Una palabra final dedicada a la recepción española del tema. Contamos con la edición española de este libro por Oscar Moro. Es importante por ser el libro de Faye –con los de Ott y Farias– central en esta cuestión. La versión española ha incluido una gran cantidad de textos a los que Faye sólo alude. Anteriormente destaca el trabajo de Julio Quesada, Heidegger de camino al Holocausto (Madrid, Biblioteca Nueva, 2008), que conocía la edición francesa del libro de Faye y que comenta acertadamente, glosando también otras cuestiones afines. (Por cierto: es uno de los primeros libros españoles que cuenta con un oportuno índice de conceptos que este lector agradece tanto al autor como al editor). Pero creo que una de las aportaciones más importantes que hace Julio Quesada ha sido recordar las posiciones del mentor de Heidegger, Husserl, judío y de manera directa e indirecta afectado por las obras y acción académica de su discípulo.
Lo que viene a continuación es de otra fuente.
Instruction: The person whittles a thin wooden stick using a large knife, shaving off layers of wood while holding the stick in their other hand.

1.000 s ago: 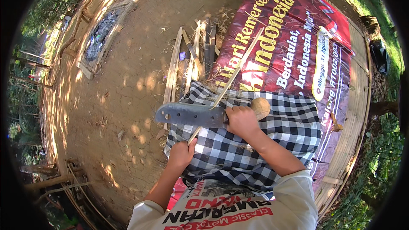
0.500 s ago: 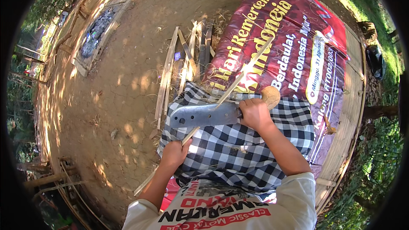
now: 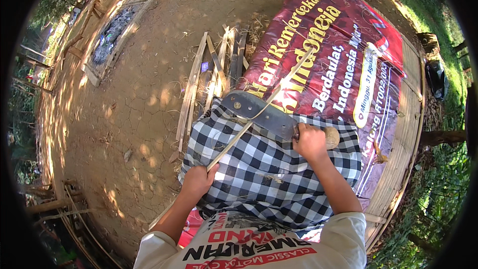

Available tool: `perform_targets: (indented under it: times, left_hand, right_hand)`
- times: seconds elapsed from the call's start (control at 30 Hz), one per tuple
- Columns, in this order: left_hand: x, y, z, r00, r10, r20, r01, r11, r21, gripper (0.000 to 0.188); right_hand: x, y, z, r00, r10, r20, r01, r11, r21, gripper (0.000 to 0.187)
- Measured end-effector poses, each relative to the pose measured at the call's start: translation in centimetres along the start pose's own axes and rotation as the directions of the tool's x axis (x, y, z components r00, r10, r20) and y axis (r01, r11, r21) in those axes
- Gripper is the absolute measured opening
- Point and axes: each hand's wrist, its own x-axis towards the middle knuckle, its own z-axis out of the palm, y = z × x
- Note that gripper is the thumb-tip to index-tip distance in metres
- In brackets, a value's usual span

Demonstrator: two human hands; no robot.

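Observation:
My right hand point(image 3: 311, 142) is closed round the handle of a broad-bladed cleaver point(image 3: 275, 122), whose round wooden butt sticks out to the right of the fist. The dark blade has a few holes and points up and to the left. In my left hand point(image 3: 197, 181) is a long, thin bamboo strip point(image 3: 228, 145), running from beside my left forearm up to the right. Blade and strip cross, and a thin sliver curves over the blade's face there. Beneath them a black-and-white checked cloth point(image 3: 269, 162) covers my lap.
A dark red printed banner point(image 3: 303, 30) with loose shavings lies over a bamboo platform point(image 3: 406, 129) on the right. Several split bamboo pieces point(image 3: 191, 89) rest on the cracked earth ahead. Farther left is a framed ash pit point(image 3: 112, 35). A black bag point(image 3: 436, 77) lies at the far right.
The cleaver has moved up along the strip and tilted, its tip now higher and its handle slightly lower and further right. A curved sliver now shows across the blade. My left hand has hardly moved.

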Motion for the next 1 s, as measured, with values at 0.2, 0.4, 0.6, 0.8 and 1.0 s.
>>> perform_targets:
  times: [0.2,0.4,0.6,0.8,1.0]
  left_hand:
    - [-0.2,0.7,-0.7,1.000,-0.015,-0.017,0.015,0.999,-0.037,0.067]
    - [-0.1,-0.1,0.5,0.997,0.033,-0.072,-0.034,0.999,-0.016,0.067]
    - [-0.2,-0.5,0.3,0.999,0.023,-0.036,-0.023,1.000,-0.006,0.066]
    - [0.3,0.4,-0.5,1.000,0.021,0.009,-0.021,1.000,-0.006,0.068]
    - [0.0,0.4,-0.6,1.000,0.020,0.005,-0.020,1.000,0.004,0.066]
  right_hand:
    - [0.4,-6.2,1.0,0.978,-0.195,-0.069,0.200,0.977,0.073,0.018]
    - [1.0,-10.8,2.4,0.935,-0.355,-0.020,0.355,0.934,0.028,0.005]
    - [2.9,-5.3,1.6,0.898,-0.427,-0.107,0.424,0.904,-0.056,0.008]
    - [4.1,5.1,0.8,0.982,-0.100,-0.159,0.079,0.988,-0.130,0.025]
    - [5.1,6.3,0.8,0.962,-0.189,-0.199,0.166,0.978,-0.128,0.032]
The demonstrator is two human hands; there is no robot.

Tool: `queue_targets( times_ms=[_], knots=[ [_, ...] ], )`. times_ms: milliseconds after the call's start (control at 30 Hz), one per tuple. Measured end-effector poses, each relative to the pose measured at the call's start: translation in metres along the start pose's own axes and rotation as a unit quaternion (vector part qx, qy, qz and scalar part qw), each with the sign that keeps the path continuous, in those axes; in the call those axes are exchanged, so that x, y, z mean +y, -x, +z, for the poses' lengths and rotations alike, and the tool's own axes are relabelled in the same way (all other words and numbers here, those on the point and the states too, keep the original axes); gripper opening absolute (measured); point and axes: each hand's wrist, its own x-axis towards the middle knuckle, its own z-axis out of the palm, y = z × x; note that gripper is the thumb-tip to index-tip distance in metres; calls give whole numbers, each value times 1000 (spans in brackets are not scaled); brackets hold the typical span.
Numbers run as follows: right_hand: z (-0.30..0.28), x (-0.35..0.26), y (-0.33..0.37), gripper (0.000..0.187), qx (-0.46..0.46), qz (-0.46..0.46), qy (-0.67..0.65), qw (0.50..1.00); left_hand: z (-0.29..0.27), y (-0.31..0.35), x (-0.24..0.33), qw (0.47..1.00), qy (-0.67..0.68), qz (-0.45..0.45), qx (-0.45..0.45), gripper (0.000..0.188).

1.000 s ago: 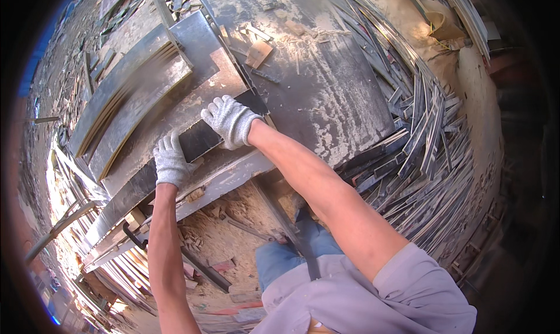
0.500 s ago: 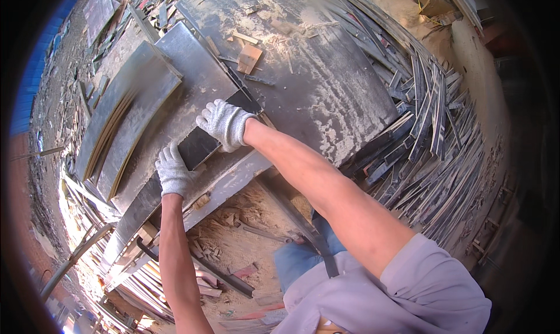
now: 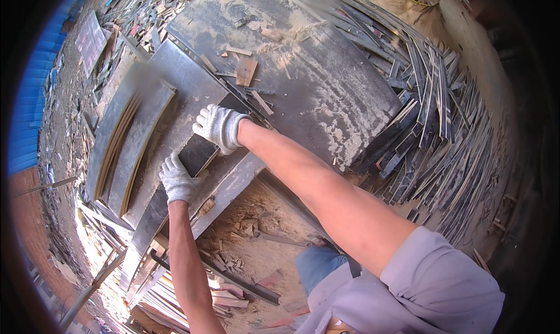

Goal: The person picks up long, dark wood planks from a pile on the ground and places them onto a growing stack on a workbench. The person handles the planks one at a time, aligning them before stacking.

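Note:
A narrow black board strip [image 3: 198, 153] lies slantwise across the metal work surface, from lower left to upper right. My left hand [image 3: 177, 180], in a pale grey knitted glove, is on the strip's nearer part with its fingers over the far edge. Farther up, my right hand [image 3: 221, 128], gloved the same way, curls its fingers around the strip. The undersides of both grips are hidden. Just beyond the right hand, a long slot-like edge runs between the metal surface [image 3: 181, 71] and a big dusty dark panel [image 3: 303, 71].
Curved stacked boards [image 3: 125, 141] lie left of my hands. Wood scraps, including a small brown piece [image 3: 245, 71], rest on the panel. A large heap of thin strips [image 3: 431, 130] spreads along the right. Sawdust and offcuts [image 3: 239, 235] cover the ground below.
The view has shifted slightly, so the bench sits a little differently in it. Both hands stay on the black strip, which has barely moved along the surface, if at all.

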Motion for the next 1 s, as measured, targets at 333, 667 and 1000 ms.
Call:
queue_targets(
  times_ms=[333, 667, 1000],
  knots=[
    [5, 5, 2, 78, -18, -6, -30, 999, -4, 2, 9, 999, -9, -10, -37, 116],
    [13, 20, -8, 103, -149, -29, -74, 986, -6, 0, 1, 993, 58, 9, -105, 115],
    [-84, 139, -10, 111, -174, -68, -180, 966, -85, -65, 60, 974, 172, 19, -144, 128]
  ],
)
Pues la recuperación del mundo de la vida aparece como una respuesta del fundador de la fenomenología que conserva su interés a la hora actual. No es suficiente filosóficamente abundar en lo inaceptable de las posiciones de Heidegger, sino encontrar una posición que permita tener en cuenta la pluralidad y complejidad de la experiencia que nos llega y esto se encuentra en la obra de Husserl presentado por Julio Quesada. Las ulteriores consideraciones extraídas de la lectura de la obra de Paul Valery abundan bien en esta primera alusión, que me resulta decisiva por más que Quesada sea sensible a la limitación de los planteamientos puramente filosóficos.